## Exercise data
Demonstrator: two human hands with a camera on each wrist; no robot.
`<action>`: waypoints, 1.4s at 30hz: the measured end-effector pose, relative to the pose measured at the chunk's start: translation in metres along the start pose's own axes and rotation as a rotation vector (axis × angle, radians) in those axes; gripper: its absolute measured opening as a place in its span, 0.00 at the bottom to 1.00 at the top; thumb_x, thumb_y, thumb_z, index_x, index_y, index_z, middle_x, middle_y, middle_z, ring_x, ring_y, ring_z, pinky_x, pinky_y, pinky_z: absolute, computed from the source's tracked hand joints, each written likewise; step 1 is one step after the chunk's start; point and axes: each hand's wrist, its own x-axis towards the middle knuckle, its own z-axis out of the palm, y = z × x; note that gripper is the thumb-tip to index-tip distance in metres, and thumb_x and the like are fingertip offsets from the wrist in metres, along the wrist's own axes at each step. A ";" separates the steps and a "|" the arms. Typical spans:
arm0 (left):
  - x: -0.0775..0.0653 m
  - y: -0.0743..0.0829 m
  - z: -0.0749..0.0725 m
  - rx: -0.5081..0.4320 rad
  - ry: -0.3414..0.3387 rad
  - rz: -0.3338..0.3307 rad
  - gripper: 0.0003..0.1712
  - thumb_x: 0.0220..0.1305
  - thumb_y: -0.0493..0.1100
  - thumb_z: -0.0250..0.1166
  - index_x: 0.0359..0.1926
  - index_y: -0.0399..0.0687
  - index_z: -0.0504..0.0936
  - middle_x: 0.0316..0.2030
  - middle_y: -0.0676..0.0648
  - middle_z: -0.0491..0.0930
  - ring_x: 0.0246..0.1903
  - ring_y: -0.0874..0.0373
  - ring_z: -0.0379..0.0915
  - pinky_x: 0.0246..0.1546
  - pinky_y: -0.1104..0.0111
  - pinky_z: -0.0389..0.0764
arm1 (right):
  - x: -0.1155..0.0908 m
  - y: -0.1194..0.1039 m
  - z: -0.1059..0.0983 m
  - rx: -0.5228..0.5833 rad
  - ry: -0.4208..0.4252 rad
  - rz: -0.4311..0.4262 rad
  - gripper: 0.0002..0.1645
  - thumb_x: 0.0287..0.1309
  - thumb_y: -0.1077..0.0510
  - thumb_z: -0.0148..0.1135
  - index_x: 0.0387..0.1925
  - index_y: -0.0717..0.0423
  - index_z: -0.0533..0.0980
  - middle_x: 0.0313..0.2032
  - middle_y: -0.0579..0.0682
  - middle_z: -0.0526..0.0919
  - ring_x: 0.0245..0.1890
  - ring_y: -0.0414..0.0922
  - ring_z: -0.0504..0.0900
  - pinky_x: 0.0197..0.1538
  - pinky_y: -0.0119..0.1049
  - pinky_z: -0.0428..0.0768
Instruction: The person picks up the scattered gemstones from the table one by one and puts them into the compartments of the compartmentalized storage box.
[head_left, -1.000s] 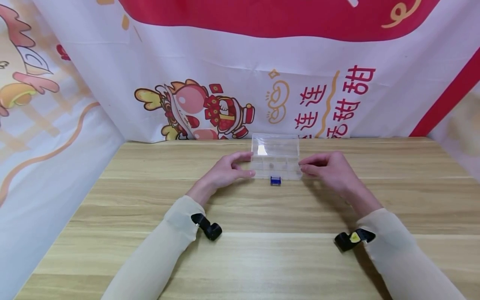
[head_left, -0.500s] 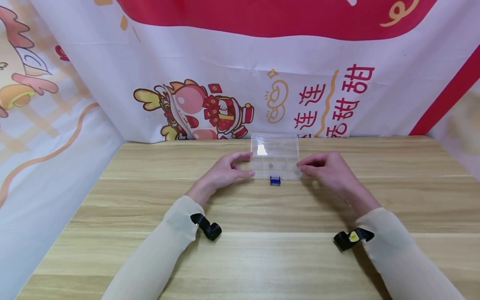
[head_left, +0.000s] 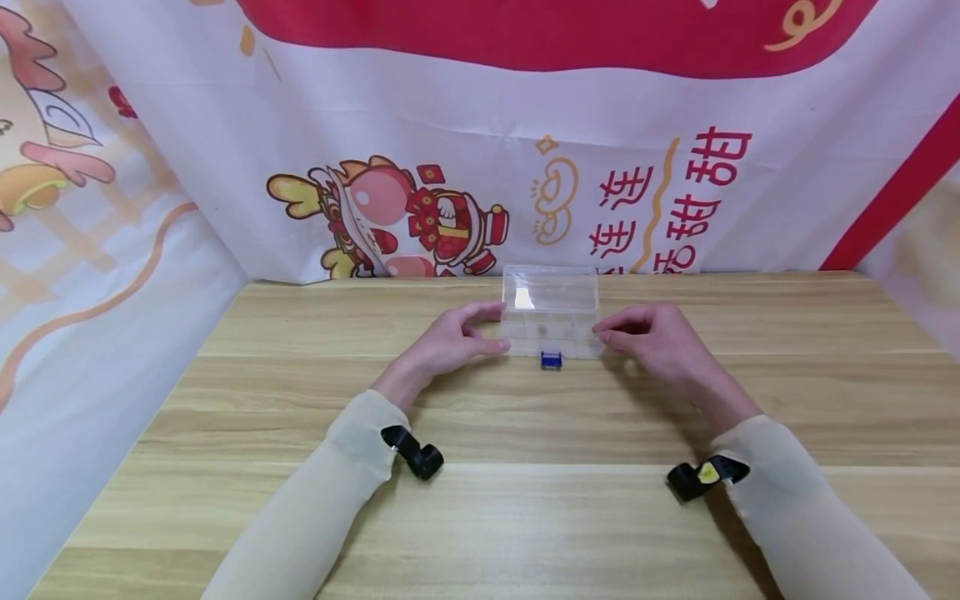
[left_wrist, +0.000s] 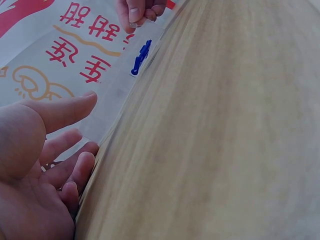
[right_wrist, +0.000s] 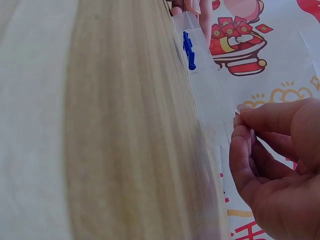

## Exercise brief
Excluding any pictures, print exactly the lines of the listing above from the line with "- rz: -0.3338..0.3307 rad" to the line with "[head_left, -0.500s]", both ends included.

## Exercise response
  - rz: -0.3338..0.3307 rad
  - gripper: 0.0003..0.1712
  - thumb_x: 0.0220..0.1305
  - thumb_y: -0.0493..0.1100
  - thumb_z: -0.0250..0.1166
  - index_x: 0.0359..0.1926
  - index_y: -0.0399..0.0687
  - index_z: -0.0504..0.0936
  - middle_x: 0.0316..0.2030
  - middle_y: -0.0676..0.0648
  - middle_z: -0.0491..0.0930
  - ring_x: 0.0246..0.1903
  - ring_y: -0.0874..0.0373
  - ring_z: -0.0379..0.0915
  - pinky_x: 0.0246..0.1546
  - pinky_y: -0.1104..0.0111
  - pinky_z: -0.0389..0.0764
arm1 (right):
  - x: -0.1155..0.0908 m
  - y: -0.1194..0.1039 m
  - z: -0.1059..0.0983 m
  - rx: -0.5228..0.5833 rad
  - ry: -0.4208..0.4252 rad
  - rz: -0.4311..0.4262 rad
  - gripper: 0.0002..0.1645
  - thumb_x: 0.0287..0.1309
  - thumb_y: -0.1077..0.0510
  - thumb_z: -0.0148..0.1135
  - index_x: 0.0387..0.1925
  - index_y: -0.0717..0.0423
  - index_z: -0.0533..0.0980
  - middle_x: 0.0313..0.2032
  - middle_y: -0.0579..0.0682
  - middle_z: -0.0526..0.0919
  - ring_x: 0.0245..0.1890
  - ring_y: -0.0414..0.0922
  - ring_z: -0.0504..0.0900
  - pinky_x: 0.0197..0.1538
  - pinky_y: -0.0119..0.1049
  - pinky_z: -0.0428..0.0768
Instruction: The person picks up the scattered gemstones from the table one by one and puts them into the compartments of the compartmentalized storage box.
[head_left, -1.000s] 
[head_left, -0.500s] 

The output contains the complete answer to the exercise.